Activity:
Only an exact repetition of the lines from the one that holds "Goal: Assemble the" to the end of the records is wanted.

Records for the exercise:
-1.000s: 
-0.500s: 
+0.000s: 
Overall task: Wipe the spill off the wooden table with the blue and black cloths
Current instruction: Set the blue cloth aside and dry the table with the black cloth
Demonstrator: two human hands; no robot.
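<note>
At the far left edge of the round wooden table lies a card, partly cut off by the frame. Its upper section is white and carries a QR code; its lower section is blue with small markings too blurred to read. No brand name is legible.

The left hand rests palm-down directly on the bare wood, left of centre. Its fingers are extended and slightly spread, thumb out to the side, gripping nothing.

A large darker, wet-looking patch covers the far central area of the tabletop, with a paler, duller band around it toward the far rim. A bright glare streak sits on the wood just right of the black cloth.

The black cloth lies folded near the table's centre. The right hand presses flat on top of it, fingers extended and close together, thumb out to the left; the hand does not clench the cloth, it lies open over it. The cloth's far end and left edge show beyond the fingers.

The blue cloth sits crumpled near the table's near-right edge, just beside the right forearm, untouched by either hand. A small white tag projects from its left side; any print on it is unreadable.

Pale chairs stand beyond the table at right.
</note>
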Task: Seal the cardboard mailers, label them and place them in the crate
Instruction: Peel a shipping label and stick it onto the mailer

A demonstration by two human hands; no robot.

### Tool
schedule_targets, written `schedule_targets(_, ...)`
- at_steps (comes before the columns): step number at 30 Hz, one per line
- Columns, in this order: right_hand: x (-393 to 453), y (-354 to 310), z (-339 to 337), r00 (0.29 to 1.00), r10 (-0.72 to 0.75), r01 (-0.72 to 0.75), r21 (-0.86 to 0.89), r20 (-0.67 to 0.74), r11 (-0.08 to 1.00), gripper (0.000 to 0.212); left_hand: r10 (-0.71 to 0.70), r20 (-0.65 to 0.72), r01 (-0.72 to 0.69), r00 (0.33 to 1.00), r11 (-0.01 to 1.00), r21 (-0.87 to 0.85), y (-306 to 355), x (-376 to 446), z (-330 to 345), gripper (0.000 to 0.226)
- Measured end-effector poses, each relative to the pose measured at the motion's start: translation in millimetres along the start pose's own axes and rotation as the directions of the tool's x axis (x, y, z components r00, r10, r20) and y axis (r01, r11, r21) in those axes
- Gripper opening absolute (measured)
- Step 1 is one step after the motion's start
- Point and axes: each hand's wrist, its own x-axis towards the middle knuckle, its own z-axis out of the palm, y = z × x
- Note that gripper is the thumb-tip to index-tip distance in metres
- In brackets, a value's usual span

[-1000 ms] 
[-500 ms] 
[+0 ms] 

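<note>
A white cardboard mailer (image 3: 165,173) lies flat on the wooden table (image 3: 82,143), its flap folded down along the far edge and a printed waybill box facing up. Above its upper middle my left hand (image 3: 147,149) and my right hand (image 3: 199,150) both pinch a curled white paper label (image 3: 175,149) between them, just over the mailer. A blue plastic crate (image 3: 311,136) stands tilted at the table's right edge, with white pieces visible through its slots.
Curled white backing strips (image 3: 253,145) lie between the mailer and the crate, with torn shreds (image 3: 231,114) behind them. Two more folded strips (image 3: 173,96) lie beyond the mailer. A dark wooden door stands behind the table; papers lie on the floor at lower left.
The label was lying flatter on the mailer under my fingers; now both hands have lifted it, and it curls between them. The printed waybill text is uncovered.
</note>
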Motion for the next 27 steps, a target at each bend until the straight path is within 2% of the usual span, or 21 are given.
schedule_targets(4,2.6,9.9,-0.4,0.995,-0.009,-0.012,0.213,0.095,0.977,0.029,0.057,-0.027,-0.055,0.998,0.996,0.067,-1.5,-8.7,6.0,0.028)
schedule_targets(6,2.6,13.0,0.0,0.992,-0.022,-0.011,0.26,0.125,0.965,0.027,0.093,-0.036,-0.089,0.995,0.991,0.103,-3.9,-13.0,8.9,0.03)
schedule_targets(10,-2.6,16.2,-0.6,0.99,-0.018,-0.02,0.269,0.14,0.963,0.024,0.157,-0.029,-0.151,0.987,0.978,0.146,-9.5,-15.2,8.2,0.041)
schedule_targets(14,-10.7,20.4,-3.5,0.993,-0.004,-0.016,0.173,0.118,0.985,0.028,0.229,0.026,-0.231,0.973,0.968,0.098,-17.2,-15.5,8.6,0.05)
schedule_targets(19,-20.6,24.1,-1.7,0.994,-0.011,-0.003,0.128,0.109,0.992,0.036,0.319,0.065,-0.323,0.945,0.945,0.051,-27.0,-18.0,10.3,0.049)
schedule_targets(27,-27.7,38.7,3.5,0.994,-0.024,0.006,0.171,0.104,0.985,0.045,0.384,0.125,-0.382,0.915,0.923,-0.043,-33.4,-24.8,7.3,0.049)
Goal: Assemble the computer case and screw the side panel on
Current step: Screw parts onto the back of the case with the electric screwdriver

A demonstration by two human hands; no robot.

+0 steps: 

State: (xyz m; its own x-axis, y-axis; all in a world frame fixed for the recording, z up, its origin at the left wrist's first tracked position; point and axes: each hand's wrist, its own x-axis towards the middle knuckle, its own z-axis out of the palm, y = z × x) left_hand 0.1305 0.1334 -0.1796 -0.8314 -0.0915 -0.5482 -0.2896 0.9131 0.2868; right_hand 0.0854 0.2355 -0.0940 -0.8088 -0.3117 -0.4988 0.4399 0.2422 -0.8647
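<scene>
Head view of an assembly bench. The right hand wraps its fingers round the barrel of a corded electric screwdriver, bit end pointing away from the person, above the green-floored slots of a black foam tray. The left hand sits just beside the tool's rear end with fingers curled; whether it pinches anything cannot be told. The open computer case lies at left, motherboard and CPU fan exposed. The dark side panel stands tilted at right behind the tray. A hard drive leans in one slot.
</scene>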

Answer section:
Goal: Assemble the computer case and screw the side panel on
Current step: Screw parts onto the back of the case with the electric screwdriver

A demonstration by two human hands; no robot.

+0 steps: 

State: (xyz m; its own x-axis, y-axis; all in a world frame fixed for the recording, z up, its origin at the left wrist's first tracked position; point and axes: each hand's wrist, its own x-axis towards the middle knuckle, its own z-axis out of the palm, y = z × x) left_hand 0.1305 0.1334 -0.1796 -0.8314 -0.0915 -0.5482 -0.2896 0.9131 0.2868; right_hand 0.0854 0.2355 -0.0940 -0.8088 -0.3117 -0.4988 0.4399 0.2422 -0.8647
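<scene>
Head view of an assembly bench. The right hand wraps its fingers round the barrel of a corded electric screwdriver, bit end pointing away from the person, above the green-floored slots of a black foam tray. The left hand sits just beside the tool's rear end with fingers curled; whether it pinches anything cannot be told. The open computer case lies at left, motherboard and CPU fan exposed. The dark side panel stands tilted at right behind the tray. A hard drive leans in one slot.
</scene>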

The output shown is complete.